= Mesotherapy =

Non-invasive non-surgical technique

Mesotherapy (from Greek mesos, "middle", and therapy from Greek therapeia) is a form of alternative medicine which involves intradermal or subcutaneous injections of pharmaceutical preparations, enzymes, hormones, plant extracts, vitamins, and/or other ingredients such as hyaluronic acid. It has no proven clinical efficacy and poor scientific backing. Mesotherapy injections allegedly target adipose fat cells, apparently by inducing lipolysis, rupture and cell death among adipocytes. The stated aim of mesotherapy is to provide the skin with essential nutrients, hydration, and other beneficial compounds to rejuvenate and revitalize its appearance.

The effects of the treatment may vary depending on the individual.

Pressurized mesotherapy is a needle-free method that uses an accelerated jet of air to insert the ingredients into the skin tissue. A study on the effect of using a lipolytic substance inserted with needles compared to pressurized injection showed significant fat layer reduction for both methods but even better results with the pressurized injection system.

==Usage==
In the United States, deoxycholic acid, under the brand name Kybella, is approved by the Food and Drug Administration for reducing moderate-to-severe fat below the chin. When injected into submental fat, deoxycholic acid helps destroy adipocytes (fat cells), which are metabolized by the body over the course of several months. Deoxycholic acid has not been approved for injection elsewhere in the body.

There is no conclusive research proof that any chemical compounds work to target adipose (fat cells) specifically. Cell lysis, resulting from the detergent action of deoxycholic acid, may account for any clinical effect.

==History==
Michel Pistor (1924–2003) performed clinical research and founded the field of mesotherapy.

The French press coined the term mesotherapy in 1958. The French Académie Nationale de Médecine recognized mesotherapy as a specialty of medicine in 1987. The French Society of Mesotherapy recognizes its use as treatment for various conditions but makes no mention of its use in plastic surgery. Popular throughout European countries and South America, mesotherapy is practiced by approximately 18,000 physicians worldwide.

==Criticism==
Physicians have expressed concern over the efficacy of mesotherapy, arguing that the treatment hasn't been studied enough to make a determination. Mesotherapy for the treatment of cosmetic conditions hasn't been the subject of standard clinical trials; however, the procedure has been studied for pain relief for several ailments, such as tendonitis, tendon calcification, dental procedures, cancer, cervicobrachialgia, arthritis, lymphedema, and venous stasis.

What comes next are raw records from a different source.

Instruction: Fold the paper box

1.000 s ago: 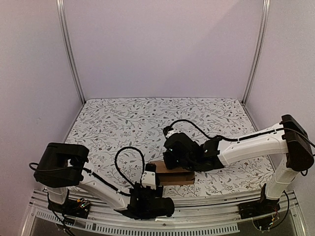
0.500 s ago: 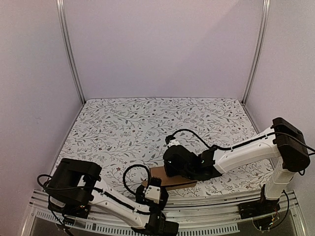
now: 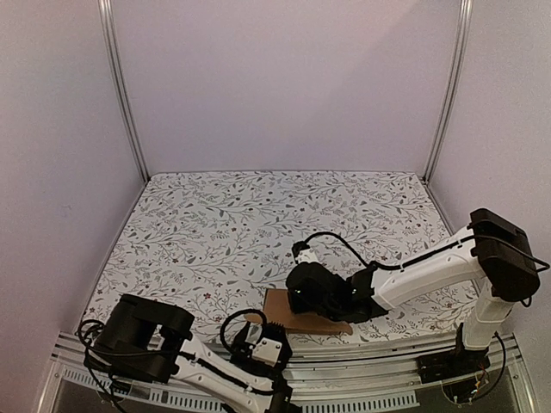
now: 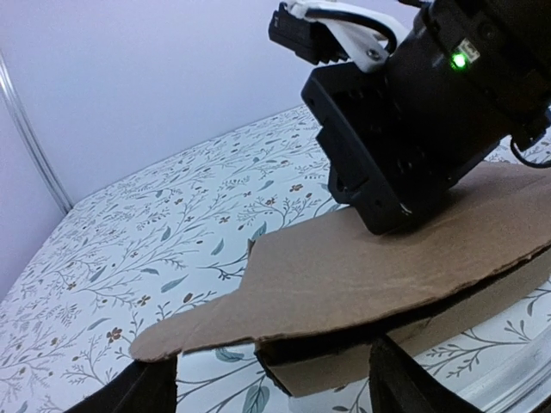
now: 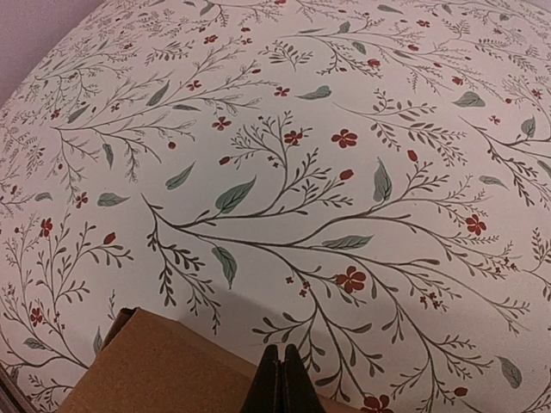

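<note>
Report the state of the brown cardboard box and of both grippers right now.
Plain brown cardboard paper box: partly folded, lying on the floral table, top panel loose with a rounded tab sticking out.
Left black two-finger gripper: open, empty, facing the box's near edge.
Right black two-finger gripper: shut, holding nothing, resting down on the box's top panel.

Nothing readable in any view: no text, labels, brands or numbers. Under the right pincer (image 5: 281,366), the paper box (image 4: 344,275) is plain brown and unprinted. Ahead of that pincer, the surface (image 5: 344,172) has only a leaf-and-flower print. Sole indicator is a small green light (image 4: 457,60), lit on the black housing behind the right pincer.
</note>
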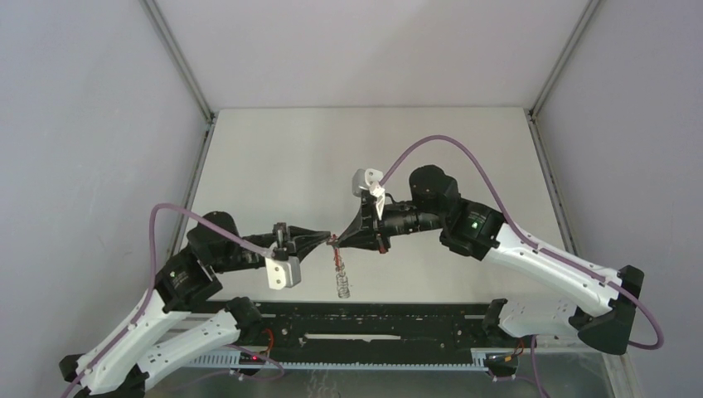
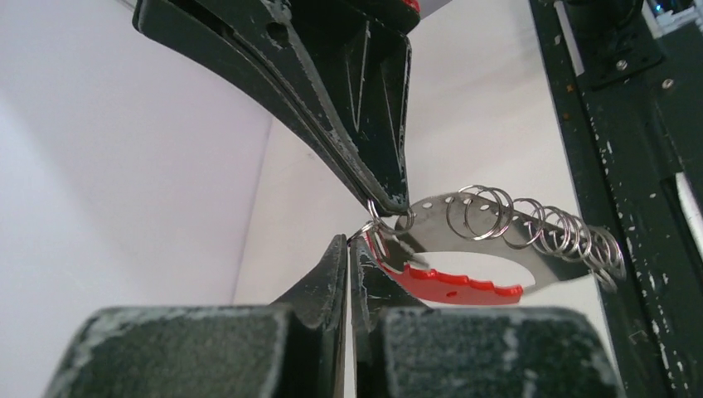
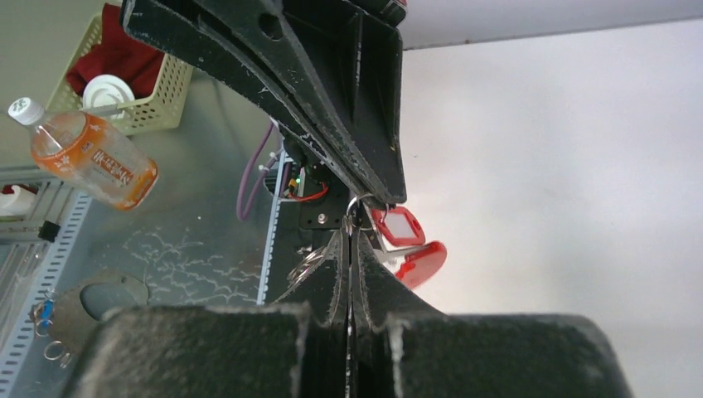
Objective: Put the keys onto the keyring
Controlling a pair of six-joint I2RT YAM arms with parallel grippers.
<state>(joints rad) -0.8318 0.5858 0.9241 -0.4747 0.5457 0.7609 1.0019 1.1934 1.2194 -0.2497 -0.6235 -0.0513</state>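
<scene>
Left fingers [image 2: 325, 278] clamp the keyring [image 2: 464, 287] by its end; its red ribbed curve and silver band of thin wire rings hang above the surface [image 1: 332, 149]. Right fingers [image 3: 327, 274], pressed together, meet them tip to tip; a glossy red oblong tag [image 3: 399, 225] dangles there.

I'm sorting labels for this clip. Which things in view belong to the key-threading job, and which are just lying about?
Part of the job:
- keyring
- red key tag; no blue-tagged key is in view

Just lying about:
- orange bottle
- basket
- red cloth inside the basket
</scene>
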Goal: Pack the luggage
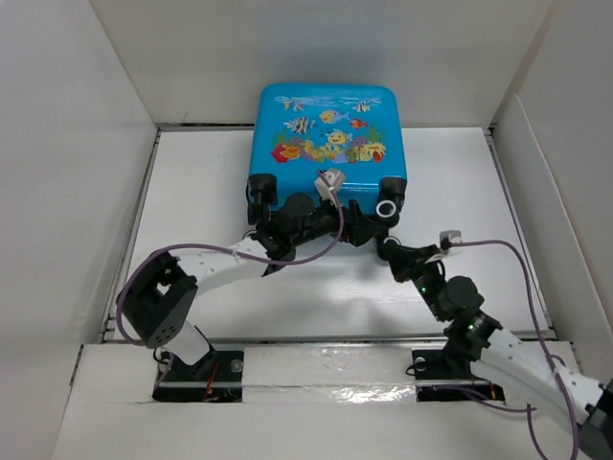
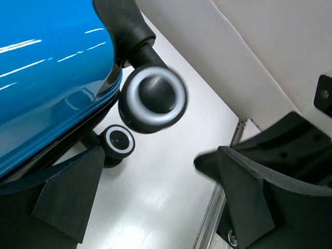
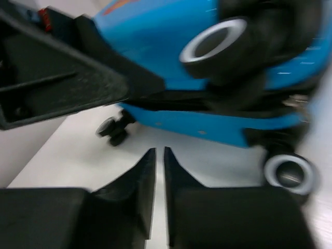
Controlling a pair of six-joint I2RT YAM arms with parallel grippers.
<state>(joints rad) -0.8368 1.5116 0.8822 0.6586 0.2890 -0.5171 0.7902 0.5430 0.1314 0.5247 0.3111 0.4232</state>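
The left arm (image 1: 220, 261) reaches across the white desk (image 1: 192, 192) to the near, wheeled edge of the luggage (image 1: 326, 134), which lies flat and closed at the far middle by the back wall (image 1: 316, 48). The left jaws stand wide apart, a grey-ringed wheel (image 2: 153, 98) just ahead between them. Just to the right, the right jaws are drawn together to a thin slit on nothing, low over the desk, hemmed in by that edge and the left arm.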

Despite the lack of clinical trials, there have been case studies and medical papers written on mesotherapy as a cosmetic treatment.

Rod Rohrich, M.D., chairman of the Department of Plastic Surgery at the University of Texas Southwestern Medical Center is quoted as saying: "There is simply no data, no science and no information, to my knowledge, that mesotherapy works." The American Society of Plastic Surgeons issued a position statement not endorsing mesotherapy.

In the United States, the FDA cannot control the act of practitioners injecting various mixtures into patient's bodies, because this practice falls under the jurisdiction of state medical boards.

Robin Ashinoff, speaking for the American Academy of Dermatology, wrote "A simple injection is giving people false hope. Everybody's looking for a quick fix. But there is no quick fix for fat or fat deposits or for cellulite." The American Society for Dermatologic Surgery informed its members in February 2005 that "further study is warranted before this technique can be endorsed."

"No one says exactly what they put into the (syringe)," said Naomi Lawrence, a derma-surgeon at the University of Medicine and Dentistry of New Jersey. "One drug they often use, phosphatidylcholine, is unpredictable and causes extreme inflammation and swelling where injected. It is not a benign drug."

Mesotherapy is currently banned in a number of South American countries. Even Brazil, which tends to be less strict than the US in drug approvals, has banned the drug for these purposes.

In Australia, an alternative therapy salon was investigated by the Health Department after several clients developed skin abscesses on the calves, buttocks, thighs, abdomen, shoulders, face and neck after undergoing mesotherapy, with one patient also developing a mycobacterial infection.

Following undesirable effects observed on several patients of a French practitioner, an official ratification was published in France in April 2011 to ban mesotherapy as a method for removing fat deposits. This ban was canceled in June 2011 by the French Council of State because the investigation proved that these undesirable effects weren't due to mesotherapy itself, but were due to unhygienic conditions.

==Clinical studies==
In a prospective study, 10 patients underwent four sessions of facial mesotherapy using multivitamins at monthly intervals. This study found that there was no clinically relevant benefit for skin rejuvenation.

Deoxycholic acid received FDA approval as an injectable to dissolve submental fat June 2015. This was based on the results of a phase III randomized trial of 2600 patients in which 68.2% of patients showed a response by measurement of the fat deposit; 81% had mild temporary adverse reactions of bruising, swelling, pain, numbness, erythema, and firmness around the treated area.